Exercise objective: Among the entries below, please repeat exactly and only the lines from the line containing "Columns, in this" to the line containing "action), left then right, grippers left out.", both lines included.

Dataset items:
──────────

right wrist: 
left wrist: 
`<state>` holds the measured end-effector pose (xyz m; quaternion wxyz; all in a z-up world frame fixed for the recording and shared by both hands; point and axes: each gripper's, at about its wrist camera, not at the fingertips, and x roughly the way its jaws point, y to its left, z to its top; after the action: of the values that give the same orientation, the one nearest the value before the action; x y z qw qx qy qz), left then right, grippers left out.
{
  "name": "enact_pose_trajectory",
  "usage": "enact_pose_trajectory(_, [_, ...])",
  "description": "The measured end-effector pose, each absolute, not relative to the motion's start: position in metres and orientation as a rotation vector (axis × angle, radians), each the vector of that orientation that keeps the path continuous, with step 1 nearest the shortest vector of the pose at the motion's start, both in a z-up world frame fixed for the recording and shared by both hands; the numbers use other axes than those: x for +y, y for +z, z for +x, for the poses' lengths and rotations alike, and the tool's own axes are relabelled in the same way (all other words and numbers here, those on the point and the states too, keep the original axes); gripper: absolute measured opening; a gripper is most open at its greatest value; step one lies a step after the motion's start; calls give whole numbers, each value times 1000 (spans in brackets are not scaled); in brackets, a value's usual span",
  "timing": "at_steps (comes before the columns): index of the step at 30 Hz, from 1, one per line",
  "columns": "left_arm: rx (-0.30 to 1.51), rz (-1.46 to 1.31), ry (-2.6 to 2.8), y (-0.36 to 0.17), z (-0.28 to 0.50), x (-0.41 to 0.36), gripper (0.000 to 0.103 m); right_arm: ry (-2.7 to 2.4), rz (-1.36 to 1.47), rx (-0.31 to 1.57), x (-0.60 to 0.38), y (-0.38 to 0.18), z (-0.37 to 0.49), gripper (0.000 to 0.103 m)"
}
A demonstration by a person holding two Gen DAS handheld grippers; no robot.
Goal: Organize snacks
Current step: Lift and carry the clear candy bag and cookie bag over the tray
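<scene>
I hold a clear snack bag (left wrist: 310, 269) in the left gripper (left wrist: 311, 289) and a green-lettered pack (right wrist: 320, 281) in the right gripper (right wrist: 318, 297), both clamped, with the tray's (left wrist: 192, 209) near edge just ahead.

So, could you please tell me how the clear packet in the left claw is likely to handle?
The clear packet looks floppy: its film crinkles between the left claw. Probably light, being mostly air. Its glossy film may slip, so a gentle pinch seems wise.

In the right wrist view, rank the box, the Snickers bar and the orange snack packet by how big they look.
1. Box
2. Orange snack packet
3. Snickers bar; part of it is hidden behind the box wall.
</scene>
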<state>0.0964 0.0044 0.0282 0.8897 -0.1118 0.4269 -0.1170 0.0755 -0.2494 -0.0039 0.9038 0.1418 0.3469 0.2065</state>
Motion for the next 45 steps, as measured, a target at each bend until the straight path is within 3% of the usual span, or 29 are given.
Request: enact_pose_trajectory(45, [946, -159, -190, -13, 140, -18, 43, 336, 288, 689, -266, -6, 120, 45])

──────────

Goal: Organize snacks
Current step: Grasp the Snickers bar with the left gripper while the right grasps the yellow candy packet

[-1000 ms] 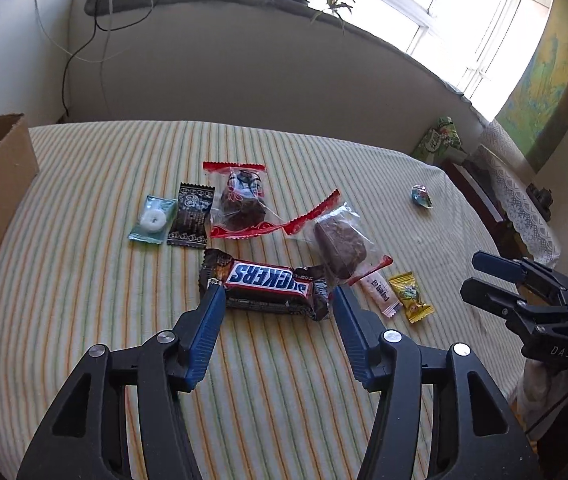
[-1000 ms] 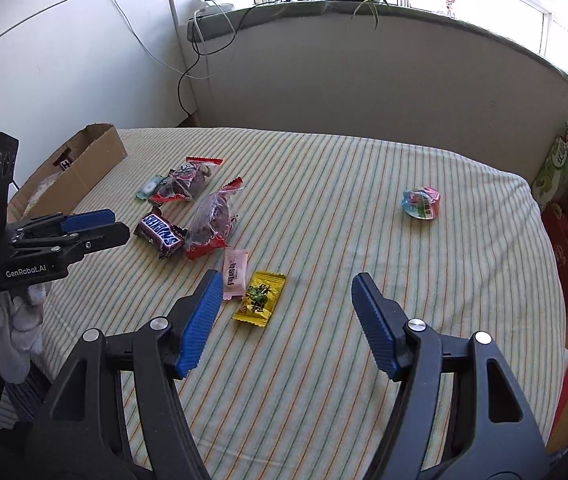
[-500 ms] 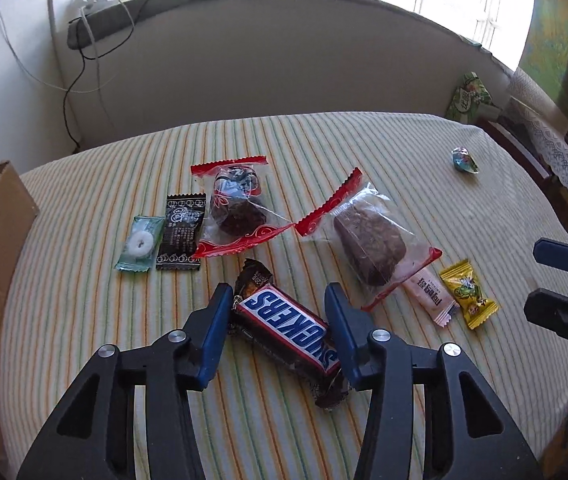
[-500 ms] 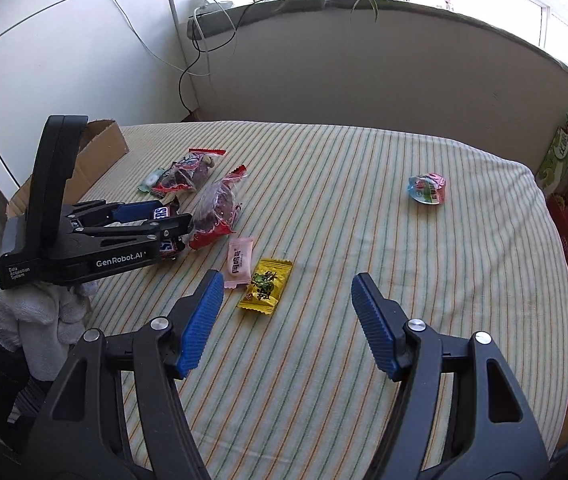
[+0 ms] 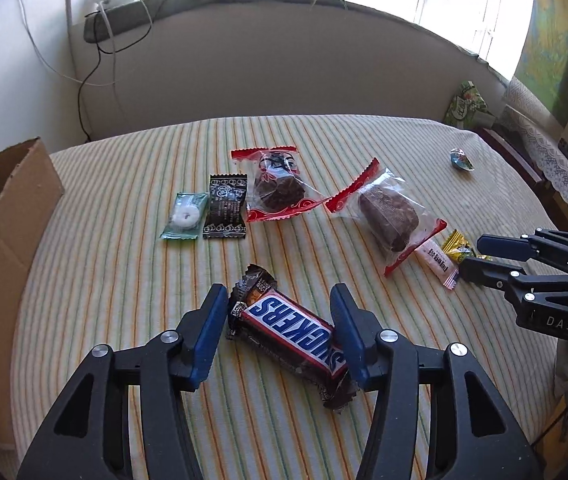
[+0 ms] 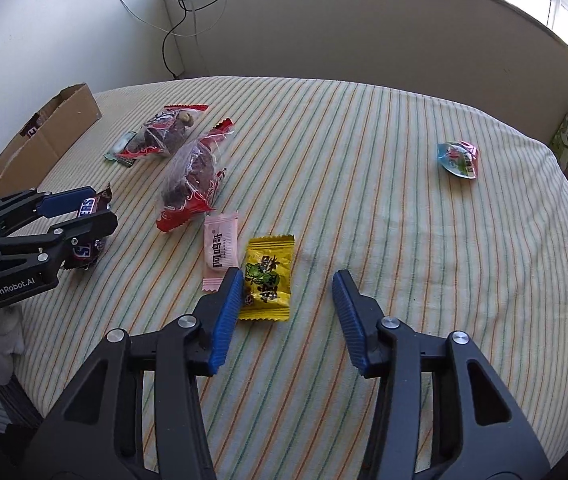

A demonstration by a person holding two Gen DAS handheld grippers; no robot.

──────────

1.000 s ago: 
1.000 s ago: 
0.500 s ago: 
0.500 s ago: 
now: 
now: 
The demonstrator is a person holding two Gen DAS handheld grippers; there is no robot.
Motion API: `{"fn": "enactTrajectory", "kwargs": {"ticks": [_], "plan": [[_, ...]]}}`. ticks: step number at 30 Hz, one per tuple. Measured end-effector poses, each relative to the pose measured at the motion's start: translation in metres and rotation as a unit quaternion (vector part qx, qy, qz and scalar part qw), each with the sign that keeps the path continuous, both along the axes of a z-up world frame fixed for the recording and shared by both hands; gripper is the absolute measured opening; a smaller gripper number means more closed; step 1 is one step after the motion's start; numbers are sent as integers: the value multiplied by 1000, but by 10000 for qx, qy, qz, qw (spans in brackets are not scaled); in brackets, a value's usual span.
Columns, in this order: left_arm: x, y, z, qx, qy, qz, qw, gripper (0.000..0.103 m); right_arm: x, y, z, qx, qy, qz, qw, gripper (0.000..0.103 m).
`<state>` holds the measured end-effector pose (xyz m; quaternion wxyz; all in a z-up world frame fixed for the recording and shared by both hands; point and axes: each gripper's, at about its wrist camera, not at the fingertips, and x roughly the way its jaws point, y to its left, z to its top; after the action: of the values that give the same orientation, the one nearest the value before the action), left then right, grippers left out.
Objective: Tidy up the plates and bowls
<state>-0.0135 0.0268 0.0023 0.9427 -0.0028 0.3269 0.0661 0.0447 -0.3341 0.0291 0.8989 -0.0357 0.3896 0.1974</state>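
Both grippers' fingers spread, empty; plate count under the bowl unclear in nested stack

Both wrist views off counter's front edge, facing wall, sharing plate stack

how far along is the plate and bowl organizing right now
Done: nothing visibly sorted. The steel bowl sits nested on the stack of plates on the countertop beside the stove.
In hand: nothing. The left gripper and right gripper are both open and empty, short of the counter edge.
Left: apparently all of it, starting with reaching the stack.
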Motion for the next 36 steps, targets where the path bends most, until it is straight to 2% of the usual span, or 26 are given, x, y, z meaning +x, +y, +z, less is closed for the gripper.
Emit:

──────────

Written answer:
Columns, in this order: left_arm: x, y, z, qx, qy, qz, qw, gripper (0.000..0.103 m); right_arm: x, y, z, qx, qy, qz, qw, gripper (0.000..0.103 m).
`<state>` holds the measured end-effector pose (xyz m; quaternion wxyz; all in a z-up world frame fixed for the recording and shared by both hands; point and axes: each gripper's, at about its wrist camera, not at the fingertips, and x roughly the way its jaws point, y to its left, z to its top; after the action: of the values that give the same orientation, the one nearest the value before the action), left then right, grippers left out.

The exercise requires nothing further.